Generally, in the climate modelling field, the way models are calibrated is that the parameters are tweaked so that the output matches as closely as possible one set of historical data, while one set is purposely ignored during model development so it can be used for verification afterwards. So maybe you develop your model using historical cloud cover, atmospheric temperature, oceanic temperature, ice coverage etc data, then run your model and see how well it matches deep ocean current data - if it's way out, then you've stuffed up.
Even so, as you say, models are not perfect. Nobody argues that they are. But in the absence of a future-predicting machine, they're the only thing we have - frankly, if models of complex situations in general were useless, nobody would rely on them in any field, yours included.
And to be honest, right now the modellers aren't interested in working out whether CO2 is causing the atmosphere to heat. They don't need to. We have really basic data and knowledge that effectively proves that.
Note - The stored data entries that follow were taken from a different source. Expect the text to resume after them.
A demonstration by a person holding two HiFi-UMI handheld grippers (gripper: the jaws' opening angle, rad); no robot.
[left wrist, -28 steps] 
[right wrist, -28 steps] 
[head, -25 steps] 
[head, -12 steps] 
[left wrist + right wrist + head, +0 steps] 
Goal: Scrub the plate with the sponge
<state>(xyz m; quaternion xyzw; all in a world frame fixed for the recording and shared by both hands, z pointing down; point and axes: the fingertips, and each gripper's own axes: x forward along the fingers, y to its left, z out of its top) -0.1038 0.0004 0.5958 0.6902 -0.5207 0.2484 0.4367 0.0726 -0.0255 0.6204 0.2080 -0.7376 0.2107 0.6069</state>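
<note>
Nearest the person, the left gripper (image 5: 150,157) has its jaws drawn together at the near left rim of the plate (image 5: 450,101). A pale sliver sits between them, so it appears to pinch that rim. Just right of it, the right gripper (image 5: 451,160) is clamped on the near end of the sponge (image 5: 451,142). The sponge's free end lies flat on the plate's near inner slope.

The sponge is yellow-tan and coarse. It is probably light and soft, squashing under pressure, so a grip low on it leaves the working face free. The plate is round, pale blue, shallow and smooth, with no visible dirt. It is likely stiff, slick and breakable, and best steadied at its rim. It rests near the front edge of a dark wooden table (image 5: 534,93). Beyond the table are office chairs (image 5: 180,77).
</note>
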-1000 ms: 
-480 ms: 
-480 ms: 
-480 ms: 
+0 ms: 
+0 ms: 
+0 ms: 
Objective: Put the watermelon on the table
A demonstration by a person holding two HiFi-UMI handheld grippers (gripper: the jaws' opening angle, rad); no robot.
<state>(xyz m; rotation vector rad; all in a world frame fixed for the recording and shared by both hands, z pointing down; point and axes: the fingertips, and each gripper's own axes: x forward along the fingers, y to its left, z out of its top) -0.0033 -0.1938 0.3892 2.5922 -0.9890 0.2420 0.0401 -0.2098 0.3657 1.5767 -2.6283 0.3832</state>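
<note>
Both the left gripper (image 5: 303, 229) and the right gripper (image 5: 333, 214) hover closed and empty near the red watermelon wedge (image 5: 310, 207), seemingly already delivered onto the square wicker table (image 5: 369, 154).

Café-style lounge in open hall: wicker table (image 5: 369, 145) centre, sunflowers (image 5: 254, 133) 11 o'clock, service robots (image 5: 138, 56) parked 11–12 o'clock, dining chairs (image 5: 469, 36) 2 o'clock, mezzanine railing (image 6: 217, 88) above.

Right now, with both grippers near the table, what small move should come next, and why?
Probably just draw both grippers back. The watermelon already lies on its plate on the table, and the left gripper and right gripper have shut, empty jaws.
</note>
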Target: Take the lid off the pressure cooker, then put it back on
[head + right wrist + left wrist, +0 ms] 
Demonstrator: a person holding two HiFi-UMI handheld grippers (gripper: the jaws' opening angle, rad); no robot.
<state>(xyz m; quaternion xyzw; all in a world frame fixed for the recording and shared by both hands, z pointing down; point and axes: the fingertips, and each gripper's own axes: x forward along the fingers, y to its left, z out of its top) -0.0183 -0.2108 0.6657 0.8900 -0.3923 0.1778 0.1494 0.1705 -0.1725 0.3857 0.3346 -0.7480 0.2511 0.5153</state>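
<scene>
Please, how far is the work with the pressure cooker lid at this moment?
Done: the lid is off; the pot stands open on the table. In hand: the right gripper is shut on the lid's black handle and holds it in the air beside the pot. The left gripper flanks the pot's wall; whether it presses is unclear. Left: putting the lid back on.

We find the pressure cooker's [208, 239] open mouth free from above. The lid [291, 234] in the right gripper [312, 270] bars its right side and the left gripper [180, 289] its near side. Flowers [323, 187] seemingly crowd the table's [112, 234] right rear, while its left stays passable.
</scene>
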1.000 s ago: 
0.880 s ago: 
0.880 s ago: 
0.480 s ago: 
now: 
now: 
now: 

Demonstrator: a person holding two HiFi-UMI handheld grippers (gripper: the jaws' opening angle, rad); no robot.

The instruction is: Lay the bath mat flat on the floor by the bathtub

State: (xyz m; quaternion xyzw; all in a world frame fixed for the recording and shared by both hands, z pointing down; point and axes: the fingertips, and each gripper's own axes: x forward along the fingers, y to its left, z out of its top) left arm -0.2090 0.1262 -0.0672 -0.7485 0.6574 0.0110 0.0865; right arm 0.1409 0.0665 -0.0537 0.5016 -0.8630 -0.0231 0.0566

1) we know that increaing CO2 % in air causes it to heat faster. We have a thorough understanding of why (IR absorption spectra etc).
2) we know that we are increasing CO2 % in the air. We know where it comes from and we have measured the increase
3) we know that the earth is heating, both though measurements at weather stations and through satellite measurements monitoring the amount of radiated CO2.
Once again, the burden of proof here is on the denialists. We have a very solid body of physics/chemistry that predicts outcome A should we perform action X, and we have an experiment (the earth) in which we are performing action X and in which we are observing outcome A A disproof at this point is going to have to be pretty special, and 'the models aren't perfect' isn't going to cut it.
What the modellers are trying to do now is model the expected course, speed, amount, and regional implications of warming under different CO2 emission regimes, because we need to know this stuff, both to know precisely how quickly we have to cut emissions and how far to keep warming below dangerous levels, and to help plan for adaptation, mitigation etc measures. And unfortunately here is where the imperfect models hurt science politically - if a model gets one thing wrong (and they all do, because they are necessarily imperfect attempts to simulate arguably the most complex system on earth) then it's forever pointed at as a proof that AGW isn't happening at all and used to discredit the entire body of climate science. Which is of course ridiculous.